■ Task statement
Within the records below is a range that opens at the line with "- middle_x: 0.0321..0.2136" and closes at the line with "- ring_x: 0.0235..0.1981". Return that range word for word, both ends included, and only that range.

*** Opening Records for processing ***

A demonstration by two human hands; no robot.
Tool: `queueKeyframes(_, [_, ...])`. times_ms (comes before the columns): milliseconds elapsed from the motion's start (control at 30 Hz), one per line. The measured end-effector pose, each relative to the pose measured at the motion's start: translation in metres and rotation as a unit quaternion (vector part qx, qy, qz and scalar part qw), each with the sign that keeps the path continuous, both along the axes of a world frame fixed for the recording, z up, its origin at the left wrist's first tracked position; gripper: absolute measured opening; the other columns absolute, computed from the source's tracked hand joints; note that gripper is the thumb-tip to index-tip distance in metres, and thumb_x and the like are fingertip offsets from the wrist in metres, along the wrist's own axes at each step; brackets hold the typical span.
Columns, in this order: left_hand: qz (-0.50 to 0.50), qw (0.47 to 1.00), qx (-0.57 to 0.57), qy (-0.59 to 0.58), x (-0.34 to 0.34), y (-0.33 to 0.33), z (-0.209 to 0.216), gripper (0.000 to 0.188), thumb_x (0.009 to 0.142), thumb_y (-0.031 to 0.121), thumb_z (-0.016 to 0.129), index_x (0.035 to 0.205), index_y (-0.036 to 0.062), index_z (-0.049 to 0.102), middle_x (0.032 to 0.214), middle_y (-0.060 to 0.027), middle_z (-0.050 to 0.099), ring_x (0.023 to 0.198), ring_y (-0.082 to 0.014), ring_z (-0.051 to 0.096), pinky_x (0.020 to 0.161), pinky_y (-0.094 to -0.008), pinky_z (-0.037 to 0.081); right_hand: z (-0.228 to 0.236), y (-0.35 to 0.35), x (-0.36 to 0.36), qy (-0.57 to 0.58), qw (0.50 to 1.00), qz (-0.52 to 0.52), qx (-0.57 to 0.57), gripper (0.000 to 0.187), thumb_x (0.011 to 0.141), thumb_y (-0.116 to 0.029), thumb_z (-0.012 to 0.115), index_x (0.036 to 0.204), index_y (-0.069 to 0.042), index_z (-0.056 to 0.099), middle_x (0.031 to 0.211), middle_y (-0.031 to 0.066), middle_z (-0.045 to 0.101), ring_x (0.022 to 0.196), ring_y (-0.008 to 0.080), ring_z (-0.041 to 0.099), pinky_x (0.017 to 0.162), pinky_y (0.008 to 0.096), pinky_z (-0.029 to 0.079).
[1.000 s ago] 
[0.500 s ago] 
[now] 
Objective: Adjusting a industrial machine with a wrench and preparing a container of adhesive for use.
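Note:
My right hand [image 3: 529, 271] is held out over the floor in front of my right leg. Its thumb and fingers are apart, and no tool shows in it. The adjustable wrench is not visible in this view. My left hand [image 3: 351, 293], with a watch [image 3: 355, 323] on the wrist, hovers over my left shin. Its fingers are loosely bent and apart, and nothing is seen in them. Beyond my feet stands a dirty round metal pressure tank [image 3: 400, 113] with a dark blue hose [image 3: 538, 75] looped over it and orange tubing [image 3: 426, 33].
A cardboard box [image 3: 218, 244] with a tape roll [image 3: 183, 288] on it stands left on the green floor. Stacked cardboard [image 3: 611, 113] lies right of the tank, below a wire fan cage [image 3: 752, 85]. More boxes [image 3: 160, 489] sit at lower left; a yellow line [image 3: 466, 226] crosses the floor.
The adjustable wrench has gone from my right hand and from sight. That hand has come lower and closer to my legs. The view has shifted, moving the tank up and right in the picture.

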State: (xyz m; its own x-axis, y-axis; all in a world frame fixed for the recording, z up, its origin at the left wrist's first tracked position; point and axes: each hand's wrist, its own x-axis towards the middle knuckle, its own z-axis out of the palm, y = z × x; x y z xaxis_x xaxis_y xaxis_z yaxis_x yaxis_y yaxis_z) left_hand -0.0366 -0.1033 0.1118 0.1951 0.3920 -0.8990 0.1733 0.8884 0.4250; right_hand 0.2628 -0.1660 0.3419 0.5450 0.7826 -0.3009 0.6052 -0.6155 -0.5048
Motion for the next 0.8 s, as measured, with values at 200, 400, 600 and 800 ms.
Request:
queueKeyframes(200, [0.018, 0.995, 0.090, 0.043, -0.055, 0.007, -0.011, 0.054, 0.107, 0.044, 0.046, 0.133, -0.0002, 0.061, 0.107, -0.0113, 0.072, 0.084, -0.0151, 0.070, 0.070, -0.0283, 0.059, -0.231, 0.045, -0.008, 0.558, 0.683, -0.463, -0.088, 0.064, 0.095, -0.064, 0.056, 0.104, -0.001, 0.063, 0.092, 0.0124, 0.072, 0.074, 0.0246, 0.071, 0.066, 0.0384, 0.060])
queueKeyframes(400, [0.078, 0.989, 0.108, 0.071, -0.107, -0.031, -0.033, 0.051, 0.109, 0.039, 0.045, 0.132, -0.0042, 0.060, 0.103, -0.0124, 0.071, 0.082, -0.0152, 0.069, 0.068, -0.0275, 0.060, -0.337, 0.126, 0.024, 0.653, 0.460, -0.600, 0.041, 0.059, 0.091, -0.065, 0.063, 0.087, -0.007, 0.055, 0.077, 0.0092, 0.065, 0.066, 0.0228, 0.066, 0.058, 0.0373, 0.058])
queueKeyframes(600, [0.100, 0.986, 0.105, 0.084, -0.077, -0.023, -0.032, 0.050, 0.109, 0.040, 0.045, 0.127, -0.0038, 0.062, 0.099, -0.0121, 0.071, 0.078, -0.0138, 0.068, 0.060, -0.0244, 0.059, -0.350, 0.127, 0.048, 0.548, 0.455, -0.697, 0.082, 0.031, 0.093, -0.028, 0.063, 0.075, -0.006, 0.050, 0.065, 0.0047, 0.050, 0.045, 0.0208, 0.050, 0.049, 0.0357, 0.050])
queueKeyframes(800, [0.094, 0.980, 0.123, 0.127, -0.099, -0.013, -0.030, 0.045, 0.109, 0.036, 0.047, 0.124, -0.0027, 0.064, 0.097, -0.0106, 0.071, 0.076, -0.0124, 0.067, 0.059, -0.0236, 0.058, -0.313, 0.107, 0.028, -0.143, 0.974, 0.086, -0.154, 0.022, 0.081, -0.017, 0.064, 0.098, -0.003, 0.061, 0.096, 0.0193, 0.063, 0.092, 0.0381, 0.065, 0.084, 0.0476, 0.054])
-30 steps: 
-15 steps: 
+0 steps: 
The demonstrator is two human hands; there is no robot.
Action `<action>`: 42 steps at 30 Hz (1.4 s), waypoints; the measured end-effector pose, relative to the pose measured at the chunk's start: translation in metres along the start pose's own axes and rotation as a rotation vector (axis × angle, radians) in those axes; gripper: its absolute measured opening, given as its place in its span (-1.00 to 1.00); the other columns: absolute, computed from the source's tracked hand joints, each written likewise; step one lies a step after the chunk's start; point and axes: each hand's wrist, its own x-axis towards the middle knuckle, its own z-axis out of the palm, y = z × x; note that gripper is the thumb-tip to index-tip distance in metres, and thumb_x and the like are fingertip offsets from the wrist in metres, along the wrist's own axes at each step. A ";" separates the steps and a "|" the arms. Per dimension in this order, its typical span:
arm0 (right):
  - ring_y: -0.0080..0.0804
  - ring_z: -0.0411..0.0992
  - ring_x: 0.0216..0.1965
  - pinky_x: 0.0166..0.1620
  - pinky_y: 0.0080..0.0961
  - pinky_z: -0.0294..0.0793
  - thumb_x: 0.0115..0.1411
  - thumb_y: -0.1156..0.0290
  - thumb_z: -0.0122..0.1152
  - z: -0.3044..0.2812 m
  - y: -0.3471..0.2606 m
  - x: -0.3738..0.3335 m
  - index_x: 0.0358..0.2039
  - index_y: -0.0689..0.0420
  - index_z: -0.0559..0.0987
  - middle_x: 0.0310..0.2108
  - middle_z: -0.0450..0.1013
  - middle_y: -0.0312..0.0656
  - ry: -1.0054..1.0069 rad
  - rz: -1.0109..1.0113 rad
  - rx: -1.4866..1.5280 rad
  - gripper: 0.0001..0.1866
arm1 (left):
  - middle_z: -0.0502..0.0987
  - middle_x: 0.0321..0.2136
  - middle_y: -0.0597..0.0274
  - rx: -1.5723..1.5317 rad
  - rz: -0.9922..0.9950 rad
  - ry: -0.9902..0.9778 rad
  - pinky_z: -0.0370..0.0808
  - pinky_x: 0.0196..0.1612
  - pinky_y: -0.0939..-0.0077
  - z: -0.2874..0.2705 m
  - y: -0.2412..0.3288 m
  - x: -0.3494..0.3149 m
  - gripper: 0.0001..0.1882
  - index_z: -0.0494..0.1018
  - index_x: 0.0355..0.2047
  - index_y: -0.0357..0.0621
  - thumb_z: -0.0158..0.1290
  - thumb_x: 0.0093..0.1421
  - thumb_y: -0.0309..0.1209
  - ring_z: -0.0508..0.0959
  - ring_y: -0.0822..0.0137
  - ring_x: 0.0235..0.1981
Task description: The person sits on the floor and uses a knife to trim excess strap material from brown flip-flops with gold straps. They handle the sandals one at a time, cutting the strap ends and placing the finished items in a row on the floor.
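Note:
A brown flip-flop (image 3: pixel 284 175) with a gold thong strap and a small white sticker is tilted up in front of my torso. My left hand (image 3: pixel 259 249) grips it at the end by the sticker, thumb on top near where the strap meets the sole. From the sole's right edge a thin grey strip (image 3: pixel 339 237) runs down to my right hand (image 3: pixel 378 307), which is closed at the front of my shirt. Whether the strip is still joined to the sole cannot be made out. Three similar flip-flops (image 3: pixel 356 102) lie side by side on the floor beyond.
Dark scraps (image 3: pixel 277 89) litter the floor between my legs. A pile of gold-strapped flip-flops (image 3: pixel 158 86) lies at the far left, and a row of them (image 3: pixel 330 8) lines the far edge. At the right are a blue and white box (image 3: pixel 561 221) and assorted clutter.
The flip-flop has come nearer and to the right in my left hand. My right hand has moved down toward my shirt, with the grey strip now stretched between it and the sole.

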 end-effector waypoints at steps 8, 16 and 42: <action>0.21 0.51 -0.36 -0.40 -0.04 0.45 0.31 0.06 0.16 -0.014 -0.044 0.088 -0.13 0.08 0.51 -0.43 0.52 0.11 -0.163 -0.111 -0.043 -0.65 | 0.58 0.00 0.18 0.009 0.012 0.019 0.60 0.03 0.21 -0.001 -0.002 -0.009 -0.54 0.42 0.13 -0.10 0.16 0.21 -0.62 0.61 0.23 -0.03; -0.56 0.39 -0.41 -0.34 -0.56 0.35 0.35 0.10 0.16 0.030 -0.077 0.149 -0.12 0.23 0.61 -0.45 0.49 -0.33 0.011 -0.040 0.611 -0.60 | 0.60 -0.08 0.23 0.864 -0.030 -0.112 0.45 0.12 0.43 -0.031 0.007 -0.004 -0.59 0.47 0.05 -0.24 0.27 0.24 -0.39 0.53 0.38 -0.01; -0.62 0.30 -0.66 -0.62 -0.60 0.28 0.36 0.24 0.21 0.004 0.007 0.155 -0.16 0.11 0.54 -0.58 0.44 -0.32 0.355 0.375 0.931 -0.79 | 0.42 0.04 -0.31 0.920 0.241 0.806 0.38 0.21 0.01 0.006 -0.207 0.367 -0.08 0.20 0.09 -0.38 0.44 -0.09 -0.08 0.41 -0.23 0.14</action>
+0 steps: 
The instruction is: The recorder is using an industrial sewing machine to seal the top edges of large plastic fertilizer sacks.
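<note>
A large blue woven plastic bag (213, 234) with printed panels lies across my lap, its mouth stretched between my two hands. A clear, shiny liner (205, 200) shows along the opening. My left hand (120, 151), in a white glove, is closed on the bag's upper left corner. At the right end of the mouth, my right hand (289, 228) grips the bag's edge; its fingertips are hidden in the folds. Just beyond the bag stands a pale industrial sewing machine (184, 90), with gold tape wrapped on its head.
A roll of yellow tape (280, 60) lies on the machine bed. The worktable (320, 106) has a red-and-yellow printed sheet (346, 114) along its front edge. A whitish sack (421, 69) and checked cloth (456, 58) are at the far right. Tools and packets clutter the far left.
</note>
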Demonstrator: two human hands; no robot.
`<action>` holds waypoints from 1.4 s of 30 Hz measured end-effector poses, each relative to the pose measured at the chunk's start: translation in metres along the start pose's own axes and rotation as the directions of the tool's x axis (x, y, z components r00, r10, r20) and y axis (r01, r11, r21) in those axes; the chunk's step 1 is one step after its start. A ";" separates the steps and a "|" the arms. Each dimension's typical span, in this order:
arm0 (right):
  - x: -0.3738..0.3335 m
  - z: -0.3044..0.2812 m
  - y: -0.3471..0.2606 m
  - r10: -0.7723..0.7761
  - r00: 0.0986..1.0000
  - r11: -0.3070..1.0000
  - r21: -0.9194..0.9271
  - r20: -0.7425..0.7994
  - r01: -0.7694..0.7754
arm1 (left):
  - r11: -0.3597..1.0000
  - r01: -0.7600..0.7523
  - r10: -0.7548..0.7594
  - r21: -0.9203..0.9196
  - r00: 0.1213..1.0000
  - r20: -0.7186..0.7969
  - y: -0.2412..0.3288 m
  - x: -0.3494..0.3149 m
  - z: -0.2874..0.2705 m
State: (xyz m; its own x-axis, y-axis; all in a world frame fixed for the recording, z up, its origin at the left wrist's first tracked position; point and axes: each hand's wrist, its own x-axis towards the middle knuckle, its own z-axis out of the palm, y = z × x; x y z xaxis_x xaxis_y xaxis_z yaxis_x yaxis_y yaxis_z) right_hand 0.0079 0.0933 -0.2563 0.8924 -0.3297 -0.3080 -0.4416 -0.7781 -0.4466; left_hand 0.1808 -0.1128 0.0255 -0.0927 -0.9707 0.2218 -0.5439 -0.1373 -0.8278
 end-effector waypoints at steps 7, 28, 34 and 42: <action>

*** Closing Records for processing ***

■ Task output
  - middle_x: 0.0321..0.2136
  - middle_y: -0.0597..0.0274
  - rx: -1.5723..1.5317 rad
  - rz: -0.9922..0.9950 rad
  - ry: -0.9902..0.9778 rad
  - pinky_z: -0.0370..0.0808
  - pinky_x: 0.0196..0.1612
  - pinky_y: -0.0939..-0.0077
  - z: -0.2874..0.2705 m
  - y: -0.2412..0.3288 m
  - x: -0.3494..0.3149 m
  - gripper: 0.0001..0.1882
  - index_z: -0.0494..0.1018
  - index_x: 0.0355..0.2047
  - index_y: -0.0357..0.0621
  - thumb_z: -0.0158..0.1290
  - thumb_x: 0.0093..0.1421
  - thumb_y: -0.0309..0.1209
  - ring_z: -0.0508..0.0959
  - ring_y: -0.0822..0.0137
  - ring_x: 0.0235..0.1981

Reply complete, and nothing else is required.